Blogging (when I should be surfing) from 70 degree weather from superficial Southern California…

Paul Kedrosky blogs about his panel at Supernova this week. Unlike his fellow big hitting, tech-centric panelists, he rejoiced at the number of mentions of Paris Hilton because it signaled the arrival of the web as mass media. I, too, have heard the blog TMZ over and over and over now in the mainstream press. TMZ has become the new Drudge report for celebrity worship and following. The traffic numbers prove this out.

It’s pretty hard not to find the fascination with celebrities disconcerting. I’m still at a loss as to exactly who it is that is hero worshipping Paris Hilton. However, everyone’s talking about it, even if it’s largely to simply lambaste the heiress and watch the symbol of selfishness and excessiveness fall hard. I had a five minute debate over whether it was fair to tear Paris Hilton down or whether she deserves at least some remorse for serving some jail time and already felt bad for wasting that much time on the subject.

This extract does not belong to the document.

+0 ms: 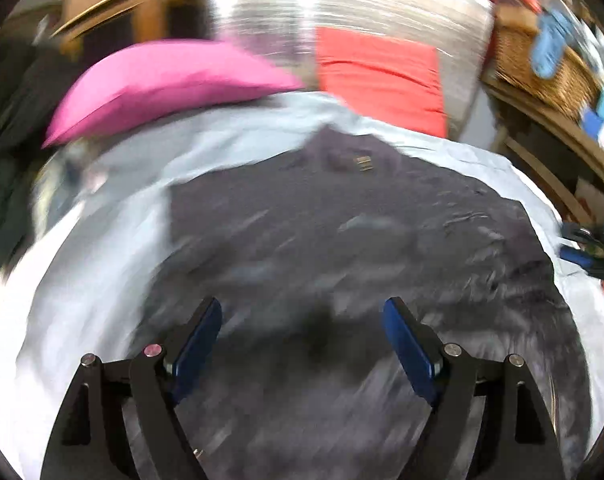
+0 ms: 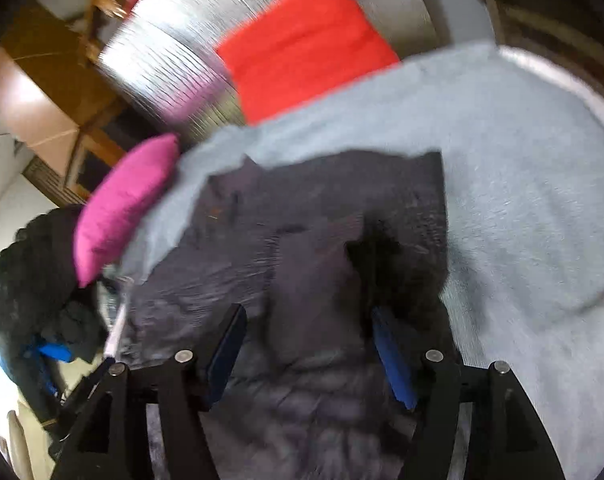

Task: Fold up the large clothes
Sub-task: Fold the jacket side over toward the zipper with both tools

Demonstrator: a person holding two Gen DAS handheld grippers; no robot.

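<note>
One dark garment [image 1: 342, 248] is spread mid-bed on one pale grey sheet [image 1: 101, 264]. One pink pillow [image 1: 161, 84] and one red pillow [image 1: 382, 76] are noted at the far edge. Left tool [image 1: 304, 346] and right tool [image 2: 308, 354] are released, nothing gripped.

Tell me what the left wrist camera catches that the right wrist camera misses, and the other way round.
Only the left wrist view shows a woven basket on a shelf with a light blue item on it, and the other claw at the right edge.

Only the right wrist view shows a dark bundle of clothing heaped at the left, off the bed.

Both show the dark garment spread on a pale grey blanket, a pink pillow, a red cushion and a silver cover. Each camera's own claw stands open over the garment, holding nothing.
</note>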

It highlights the interesting tension between techies/hippies/realness versus superficiality. Now the superficial pleasures (of which, celebrity following is the worse kind) have found their way into the inner sanctum of the web that was once dominated by techies.

As a techie, you certainly don’t have to sell out to this and I certainly commend those that don’t. Just understand that sometimes the simplest, most superficial pleasures will become those that will ultimately find the biggest audiences on the web. And sometimes promoting some fun, superficial elements on your web property isn’t always a bad thing.